The content of an e-mail can also exist in different formats (sometimes even side by side). Examples are plain text (TXT), HTML or rich text (RTF) and HTML formatted emails. If available, HTML is preferred and forwarded to the filter configured for HTML. Otherwise, RTF or TXT will be used as content.

The different parts of an e-mail (attachments, content) are also known as MIME parts. These MIME parts can have different character encodings within the same email, depending on the email application, operating system and location settings. The default e-mail filters (FilterPlugin.POIMsg and FilterPlugin.EML) normalise these character encodings to UTF-8. This behaviour can also be adjusted, if required.

FilterPlugin.POIMsg

The following fields can be configured for POIMsg Filter Plugin:

Field name

Descripton

Keep Datasource Category Class

All msg files filtered by this plugin get the category class „mail“ per default even if the datasource defines another category class. To keep the category class of the datasource, select this check box.

Prefer HTML Meta Tag Character Encoding

If enabled, the HTML content of emails will be parsed using the character encoding specified in the HTML meta tag. This means that the character encoding specified in the MIME part is not applied.

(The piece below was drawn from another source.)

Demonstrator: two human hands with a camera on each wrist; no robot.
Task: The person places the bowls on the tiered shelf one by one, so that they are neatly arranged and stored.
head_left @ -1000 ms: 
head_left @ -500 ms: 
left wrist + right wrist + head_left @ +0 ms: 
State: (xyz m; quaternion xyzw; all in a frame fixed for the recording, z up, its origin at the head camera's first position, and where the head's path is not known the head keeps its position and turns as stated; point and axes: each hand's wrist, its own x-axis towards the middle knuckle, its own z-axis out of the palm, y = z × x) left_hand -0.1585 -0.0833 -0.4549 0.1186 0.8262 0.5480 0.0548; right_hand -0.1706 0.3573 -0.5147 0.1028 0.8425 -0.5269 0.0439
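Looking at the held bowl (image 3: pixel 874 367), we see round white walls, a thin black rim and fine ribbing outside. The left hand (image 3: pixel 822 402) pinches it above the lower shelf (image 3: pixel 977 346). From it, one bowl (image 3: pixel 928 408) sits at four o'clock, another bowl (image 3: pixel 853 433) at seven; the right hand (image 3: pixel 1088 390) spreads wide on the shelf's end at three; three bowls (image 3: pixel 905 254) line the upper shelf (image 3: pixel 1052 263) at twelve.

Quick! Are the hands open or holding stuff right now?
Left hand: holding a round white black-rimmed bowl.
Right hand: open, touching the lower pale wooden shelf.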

Default setting: Disabled.

FilterPlugin.EML

The following fields can be configured for the EML filter plugin:

Field name

Description

Prefer HTML Meta Tag Character Encoding

If enabled, the HTML content of emails will be parsed using the character encoding specified in the HTML meta tag. This means that the character encoding specified in the MIME part is not applied.

Default setting: Disabled.

Keep MIME Part Character Encoding

If enabled, text and HTML content will not be normalised to UTF-8, but will remain in the original format.

Default setting: Disabled.

FilterPlugin.MetadataOnly

The FilterPlugin.MetadataOnly serves as a fallback filter if no other filter could filter the document and "Probing" is enabled. With this filter it is possible to index documents that cannot be indexed with other filters.

The FilterPlugin.MetadataOnly only passes documents to the index without filtering the content itself. This means that no content metadata or preview is created for the document. Metadata such as filename, date, author etc. is still passed to the index.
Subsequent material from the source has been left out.